[REQUEST] More fine-grained distributed strategies for RLHF training

Is your feature request related to a problem? Please describe. We find that the generation stage of RLHF pipeline is time-consuming during the current training process. This is because the four models (Actor, Critic, Reward, and Ref) are all colocated on the same devices, utilizing a "Flattening" strategy. This results in that both training and inference runtime are mixed in the current procedure. It disables the training or inference specialized optimization methods. Also, a significant amount of memory is occupied by models, but they are idle in generation stage of actor model. Therefore, instead of collocating these four models on all devices, more fine-grained placement strategy could be utilized.

Describe the solution you'd like Our team is planning to open-source our implementation of APP (https://arxiv.org/pdf/2312.11819.pdf) and contribute it to the codebase. Specifically, we are proposing two fine-grained model placement strategies: A Separation strategy that separates the training and inference runtime of the RLHF pipeline with additional shadow models. This enables the adoption of inference-optimized techniques such as vLLM and intra-node tensor parallelism to accelerate the time-cost generation stage. This enables different distributed stragies during the generation stage compared with training stage. An Interleaving strategy that helps reduce memory redundancy and communication costs in RLHF training by placing models without dependencies on exclusive devices with careful orchestration. For example, inference models like the reward model and reference model could be placed on separate devices. This approach enables the reduction of memory redundancy using the DDP or ZeRO 1-2 by decreasing the scale of participating nodes.

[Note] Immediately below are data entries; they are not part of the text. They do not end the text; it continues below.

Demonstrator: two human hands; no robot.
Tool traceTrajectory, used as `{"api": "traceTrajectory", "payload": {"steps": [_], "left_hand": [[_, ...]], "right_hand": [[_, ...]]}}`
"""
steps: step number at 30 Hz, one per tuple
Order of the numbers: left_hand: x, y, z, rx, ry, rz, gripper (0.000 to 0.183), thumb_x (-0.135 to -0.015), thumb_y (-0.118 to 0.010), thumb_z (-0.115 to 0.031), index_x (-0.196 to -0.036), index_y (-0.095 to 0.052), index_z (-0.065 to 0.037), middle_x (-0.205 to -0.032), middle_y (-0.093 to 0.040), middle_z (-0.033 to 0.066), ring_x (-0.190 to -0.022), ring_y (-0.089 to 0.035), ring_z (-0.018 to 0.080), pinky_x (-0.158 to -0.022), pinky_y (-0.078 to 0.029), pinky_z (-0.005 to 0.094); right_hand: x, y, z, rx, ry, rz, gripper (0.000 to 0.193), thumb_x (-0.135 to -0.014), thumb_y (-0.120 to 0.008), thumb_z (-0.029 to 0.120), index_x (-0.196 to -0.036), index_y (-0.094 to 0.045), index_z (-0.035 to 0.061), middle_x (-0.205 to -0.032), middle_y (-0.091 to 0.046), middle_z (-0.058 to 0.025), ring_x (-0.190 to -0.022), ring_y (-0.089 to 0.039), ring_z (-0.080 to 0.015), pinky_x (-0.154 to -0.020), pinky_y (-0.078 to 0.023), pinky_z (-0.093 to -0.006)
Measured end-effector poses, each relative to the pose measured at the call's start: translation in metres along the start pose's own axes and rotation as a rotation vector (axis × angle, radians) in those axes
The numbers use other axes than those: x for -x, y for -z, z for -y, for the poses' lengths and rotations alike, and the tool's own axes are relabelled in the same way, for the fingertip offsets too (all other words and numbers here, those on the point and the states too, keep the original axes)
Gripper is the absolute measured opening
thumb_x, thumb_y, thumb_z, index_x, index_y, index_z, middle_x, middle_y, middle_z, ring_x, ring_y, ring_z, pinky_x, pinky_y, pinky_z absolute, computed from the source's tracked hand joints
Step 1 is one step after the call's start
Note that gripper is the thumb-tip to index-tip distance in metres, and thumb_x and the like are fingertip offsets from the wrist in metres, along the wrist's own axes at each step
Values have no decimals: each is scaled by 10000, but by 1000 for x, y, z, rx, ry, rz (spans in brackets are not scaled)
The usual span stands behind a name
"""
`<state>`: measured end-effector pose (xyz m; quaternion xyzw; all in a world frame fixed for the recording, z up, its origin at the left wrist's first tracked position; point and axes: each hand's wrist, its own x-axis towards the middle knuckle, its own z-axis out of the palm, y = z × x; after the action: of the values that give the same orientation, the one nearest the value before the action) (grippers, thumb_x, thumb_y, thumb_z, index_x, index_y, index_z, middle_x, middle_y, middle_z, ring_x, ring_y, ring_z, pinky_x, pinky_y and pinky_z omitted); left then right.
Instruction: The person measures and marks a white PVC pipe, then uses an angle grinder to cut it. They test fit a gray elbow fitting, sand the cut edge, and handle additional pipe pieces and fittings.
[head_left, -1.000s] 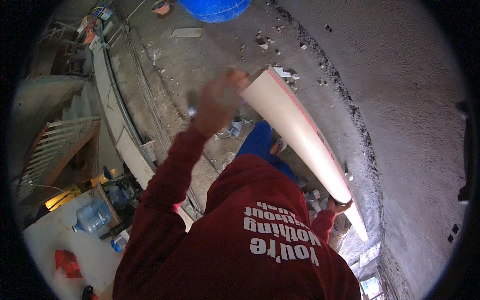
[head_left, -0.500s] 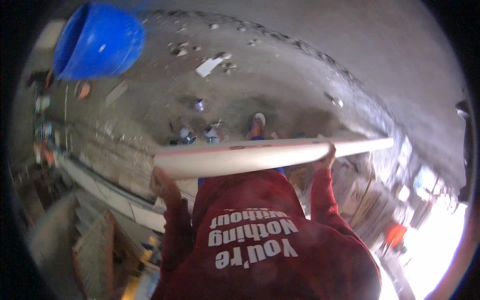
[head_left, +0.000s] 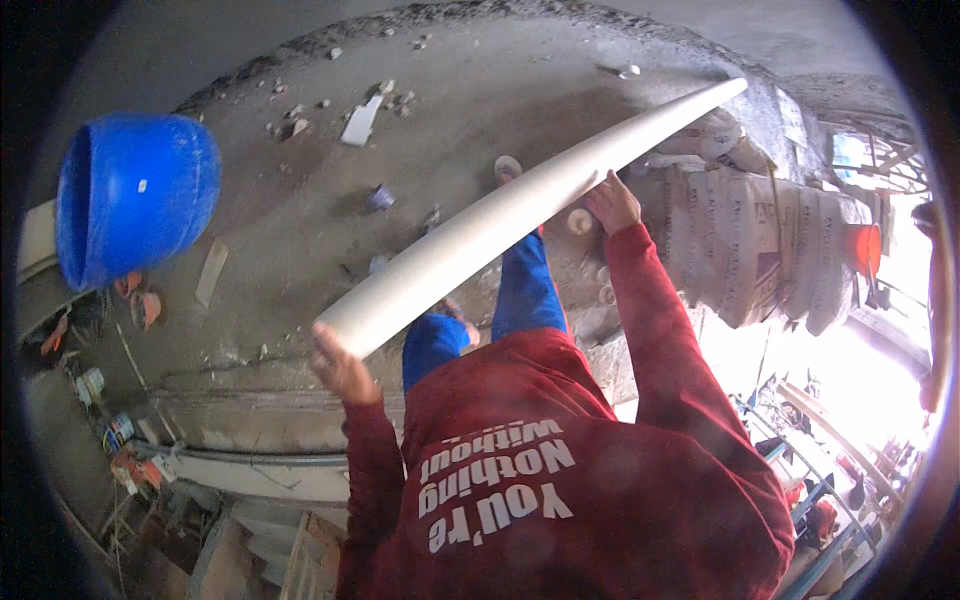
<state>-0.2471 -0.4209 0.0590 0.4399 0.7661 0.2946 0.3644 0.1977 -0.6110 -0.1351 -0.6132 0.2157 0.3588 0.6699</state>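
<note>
A long cream-white plastic pipe slants across in front of me, its near end at lower left and its far end at upper right. My left hand is closed around the near end. About two thirds of the way along, my right hand grips the pipe's right side, its fingers partly hidden beneath. Under the pipe, my blue-trousered legs and one shoe show above the floor.
A large blue barrel lies at the left. Rubble and a white offcut litter the concrete floor, with a short grey pipe piece nearer. Stacked paper sacks stand at right, below the pipe's far part. An orange bucket is beside them.
The pipe has swung from nearly level to a steep slant, its far end moving up and away. My right hand has risen with it; my left stays at the near end.
</note>
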Motion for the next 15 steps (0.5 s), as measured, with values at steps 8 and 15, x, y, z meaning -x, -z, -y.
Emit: {"api": "traceTrajectory", "payload": {"steps": [8,15], "left_hand": [[27,67,70,67,-138,566,674,-1015,-538,-493,-1273,-529,130,-1259,-611,243,-1134,-635,311,-949,-509,411],[-10,63,87,193,365,701,697,-1052,-468,-454,-1356,-434,172,-1365,-552,266,-1198,-611,361,-1017,-505,488]], "right_hand": [[161,88,-132,447,-81,-26,133,-923,-681,160,-970,-680,35,-823,-674,-62,-644,-634,-171,-623,-569,-347],[234,81,-199,291,-220,-86,277,-873,-790,244,-947,-676,3,-758,-676,-71,-655,-662,-165,-575,-553,-334]]}}
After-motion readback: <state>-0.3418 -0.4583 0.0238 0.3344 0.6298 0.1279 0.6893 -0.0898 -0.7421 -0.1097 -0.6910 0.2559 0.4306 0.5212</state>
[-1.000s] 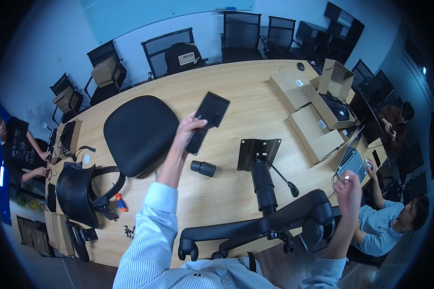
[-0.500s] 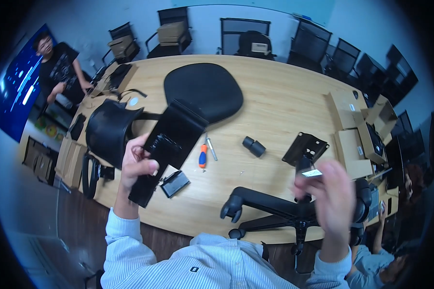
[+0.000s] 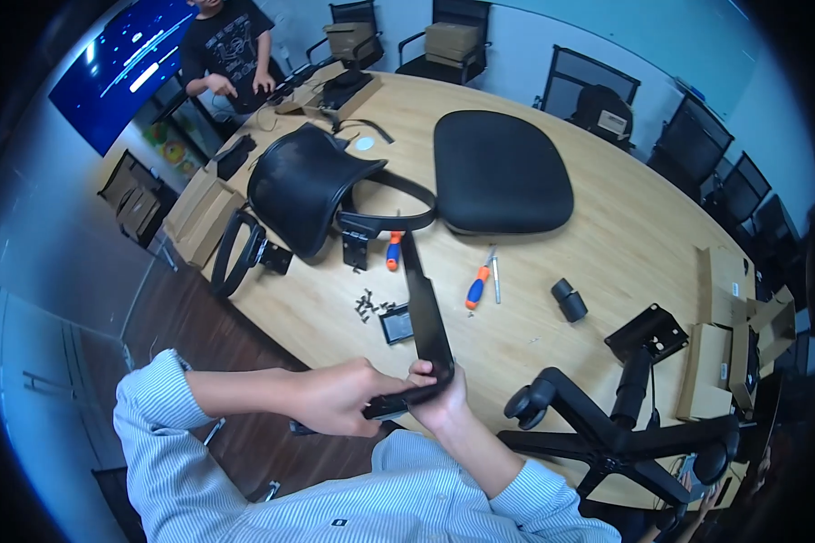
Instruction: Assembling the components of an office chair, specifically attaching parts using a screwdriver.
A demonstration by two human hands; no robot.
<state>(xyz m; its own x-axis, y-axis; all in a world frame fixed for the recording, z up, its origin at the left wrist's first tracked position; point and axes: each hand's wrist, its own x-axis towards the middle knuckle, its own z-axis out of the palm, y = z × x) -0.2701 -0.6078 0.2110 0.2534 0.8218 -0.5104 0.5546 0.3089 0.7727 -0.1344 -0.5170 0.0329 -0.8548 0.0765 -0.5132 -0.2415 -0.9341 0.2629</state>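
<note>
So the biggest thing here is the pale wooden table (image 3: 539,262), with the black star-shaped chair base (image 3: 611,442) over by the near right edge. Past the hands there's the black seat cushion (image 3: 503,172), and left of that the curved black backrest (image 3: 294,195).

Next size down is the black panel (image 3: 426,312), and it's up in front of the shirt by the near table edge, turned almost edge-on to the camera. Its long axis runs away from the body, out over the table and leaning a touch left, pointing roughly at the gap between backrest and cushion. The low end kinks left, toward the body.

The right hand (image 3: 441,403) is the nearer one to that long stretch: it's wrapped around the panel right at the bend, fingers curled over the near side, so most of the length sticks out beyond them. The left hand (image 3: 335,398) comes in from the side at the short low end, index finger laid straight against it. Can't tell if its other fingers are actually gripping, they're partly hidden.

Small stuff: a dark cylinder (image 3: 569,300) well off to the right, a little black tray (image 3: 396,324) just left of the panel, an orange-and-blue screwdriver (image 3: 476,288), and loose screws (image 3: 367,306).
</note>
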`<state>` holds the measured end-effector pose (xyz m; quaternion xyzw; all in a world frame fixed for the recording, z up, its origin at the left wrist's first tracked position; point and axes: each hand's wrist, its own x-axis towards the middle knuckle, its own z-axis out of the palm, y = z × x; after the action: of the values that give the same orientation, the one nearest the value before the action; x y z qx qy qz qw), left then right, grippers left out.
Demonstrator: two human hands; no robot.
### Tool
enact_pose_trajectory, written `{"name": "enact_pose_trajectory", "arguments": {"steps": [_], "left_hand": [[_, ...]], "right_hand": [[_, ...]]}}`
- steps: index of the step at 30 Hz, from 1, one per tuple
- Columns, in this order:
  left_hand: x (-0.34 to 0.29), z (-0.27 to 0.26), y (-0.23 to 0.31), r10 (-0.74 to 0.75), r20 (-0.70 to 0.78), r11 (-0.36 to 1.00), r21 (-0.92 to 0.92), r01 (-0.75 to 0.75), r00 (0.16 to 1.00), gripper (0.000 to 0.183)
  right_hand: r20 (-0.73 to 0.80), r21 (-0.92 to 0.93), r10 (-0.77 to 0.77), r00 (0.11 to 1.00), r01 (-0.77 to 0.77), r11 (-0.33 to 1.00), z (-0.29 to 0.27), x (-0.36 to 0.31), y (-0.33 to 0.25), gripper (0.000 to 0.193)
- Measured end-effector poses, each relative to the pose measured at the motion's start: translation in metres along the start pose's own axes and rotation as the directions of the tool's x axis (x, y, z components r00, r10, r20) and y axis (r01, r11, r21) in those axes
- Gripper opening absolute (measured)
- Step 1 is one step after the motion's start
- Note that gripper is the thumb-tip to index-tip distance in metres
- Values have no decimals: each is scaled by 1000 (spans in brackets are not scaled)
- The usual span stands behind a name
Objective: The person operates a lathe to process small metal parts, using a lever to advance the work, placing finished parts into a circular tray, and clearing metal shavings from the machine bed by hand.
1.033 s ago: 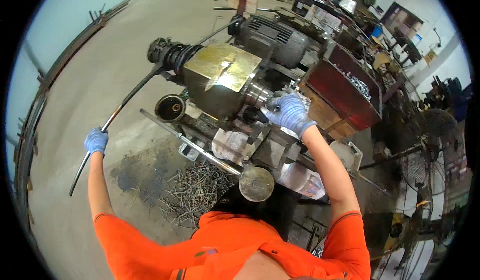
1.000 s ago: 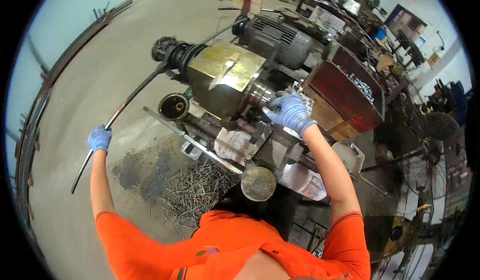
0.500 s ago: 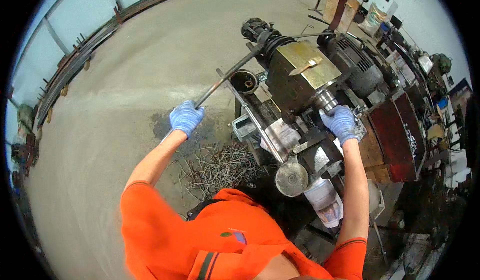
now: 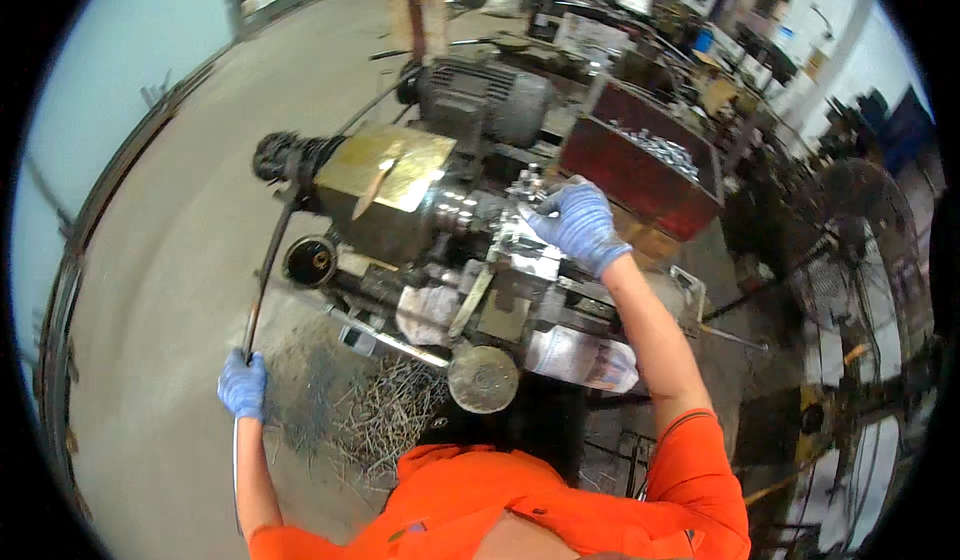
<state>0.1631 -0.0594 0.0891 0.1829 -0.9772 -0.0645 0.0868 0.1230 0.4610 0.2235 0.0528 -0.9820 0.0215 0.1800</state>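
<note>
My left hand (image 4: 242, 384), in a blue knitted glove, is closed round a long metal rod (image 4: 270, 265). The rod runs from the rear end of the lathe's spindle head (image 4: 385, 210) down past my forearm. My right hand (image 4: 580, 225), gloved alike, is over the shiny tool carriage (image 4: 527, 250), to the right of the bright round chuck (image 4: 455, 210). Its thumb stands apart from the fingers, and I see nothing between them. Whether the fingertips touch the metal is hidden. A wooden-handled brush (image 4: 374, 190) lies on the brass-coloured cover (image 4: 420, 155).
A dark red bin (image 4: 640, 185) with small metal pieces stands beyond my right hand. An electric motor (image 4: 485, 100) sits behind the spindle head. Near me are a round metal disc (image 4: 483, 379) and a floor heap of thin rods (image 4: 385, 415). A fan (image 4: 860, 220) stands at right.
The view has swung to the right. My right hand has left the chuck and moved right, over the tool carriage. My left hand still grips the rod, now lower and farther left in view.
</note>
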Motion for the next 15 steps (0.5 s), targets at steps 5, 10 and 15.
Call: {"name": "enact_pose_trajectory", "arguments": {"steps": [5, 10, 15], "left_hand": [[27, 18, 41, 201, -76, 976, 100, -193, 977, 40], [11, -51, 148, 485, -132, 798, -337, -499, 865, 46], [22, -68, 220, 443, -489, 677, -368, -638, 751, 53]], "right_hand": [[-147, -46, 227, 963, -235, 971, -59, -4, 89, 40], [-477, -70, 192, 858, -255, 964, -75, -20, 89, 40], [-226, 339, 159, 961, -76, 938, -38, -101, 13, 28]]}}
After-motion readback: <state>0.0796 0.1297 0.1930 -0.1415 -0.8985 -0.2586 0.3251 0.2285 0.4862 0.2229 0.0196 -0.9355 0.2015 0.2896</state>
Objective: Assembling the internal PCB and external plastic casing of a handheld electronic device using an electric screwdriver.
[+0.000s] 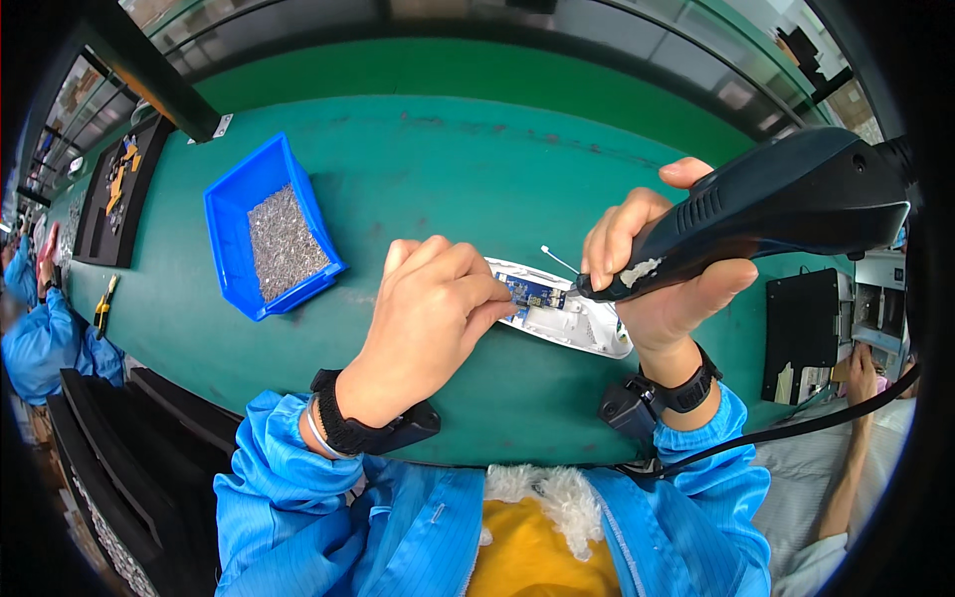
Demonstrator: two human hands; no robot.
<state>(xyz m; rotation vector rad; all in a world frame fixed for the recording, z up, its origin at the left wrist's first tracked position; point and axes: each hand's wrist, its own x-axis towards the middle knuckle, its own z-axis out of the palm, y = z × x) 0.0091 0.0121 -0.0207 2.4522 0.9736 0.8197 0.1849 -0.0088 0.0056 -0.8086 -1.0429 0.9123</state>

Describe alternatives you've considered N/A

Additional context Thank you for sharing the deepspeed-chat with the community! It has been an essential infrastructure, providing an easy-to-use solution for training InstructGPT-like models. Recently, we have made some improvements to further enhance training performance while maintaining the simplicity of usage. These improvements have already been implemented in the RLHF training at Ant Group. In order to share our efforts with the deepspeed-chat community, we would like to integrate our implementation into DeepSpeedExamples codebase.

To facilitate discussions and minimize potential conflicts of interest, we have created this issue to engage in conversations about the proposed modifications. We look forward to collaborating with the community on this matter.

Please feel free to comment here or reach out via email (youshao.xys@antgroup.com). Thanks!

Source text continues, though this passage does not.